How can I not read a book written by Brian Kernighan, especially about Unix? In Unix: A History and a Memoir, BK walks down memory lane to his time at Bell Labs and being an instrumental part of the creation of Unix there.
The magic all happened in the late 1960s and early 1970s at the Computing Science Research Center, commonly called Center 1127 at the labs. Excellent funding from AT&T’s monopoly, freedom to research anything, and hiring of the best minds of that age meant that 1127 (and other research centers at Bell Labs) ended up in the creation of almost everything instrumental to computing in the 1970s. 1127 had just then dropped out of the Multics time-sharing OS project, which had many innovative features. The minds who worked on that were buzzing with ideas which they applied on a PDP-7 they found in the 1127 attic.
Within a few weeks in 1969, Ken Thompson, Dennis Ritchie and Doug McIlroy would distill their ideas into a novel OS. The core idea, revolutionary for that time, was to abstract away the processor/memory/storage details behind universal system calls. Also revolutionary was a hierarchical file system, files as just a byte stream, directories as files, a shell for command invocation, pipes and composing tools together. Members of 1127 contributed to the shell (Bourne took inspiration from Algol 68 to create sh), editor (ed), grep, lex and yacc (by Aho), make and many others.
Though a 1st edition was available internally in 1971, the outside world would only see the 6th edition in 1975, whose source code was licensed to universities. 1127 folks convinced management to buy them a PDP-11 for the patent department and now needed to port Unix to it. To achieve that, Dennis Ritchie drew on his experience with BCPL (in Multics) to create Fortran-like B, then further polished it to the C programming language. The 7th edition of Unix, now ported to PDP-11 and VAX-11 using C, with all the now-familiar tools was licensed to universities in 1979 and would change the world for ever!
The 1980s would lead to many variants of Unix and fragmentation. Bill Joy at UC Berkeley worked on BSD, created vi, implemented TCP/IP (with his
socket interface) and created Sun and Sun OS for powerful Unix workstations. AT&T woke up to Unix’s potential late and created System V Release 4 (SVR4). Microsoft created Xenix OS and Tanenbaum created Minix. All of this was possible since AT&T only owned the Unix source code, but everyone was free to reimplement the same interface, tools and ideas (POSIX would emerge later to standardize this mess). The ideas behind Unix would reach their ultimate potential with Linux, which brought them to personal computers and pretty much every single computing device on this planet.

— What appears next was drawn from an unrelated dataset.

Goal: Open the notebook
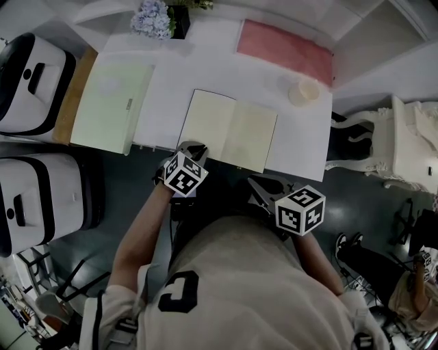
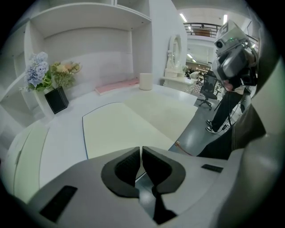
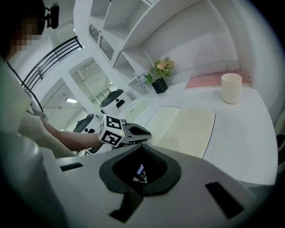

For anyone in computing, this book is a must read to discover the people, places and evolution of ideas that led to Unix. Reading that first hand from the very person who was in the midst of it is an opportunity not to be missed. It has great insights into the daily working life, thinking processes and fun at 1127 of that era. BK has added in personal biographies of all the main actors, which are great to read. Opening this book is a familiar experience, since BK still used troff for typesetting here (first created for patent applications and the first Unix/C books). The people involved in this story are all either retired or passed away, so we are lucky that BK took the effort to bring together this first-person collage before it was too late. Filled with nostalgia, this book is ultimately a paean by the author to the fruitful and joyful experiences he had with his friends at 1127.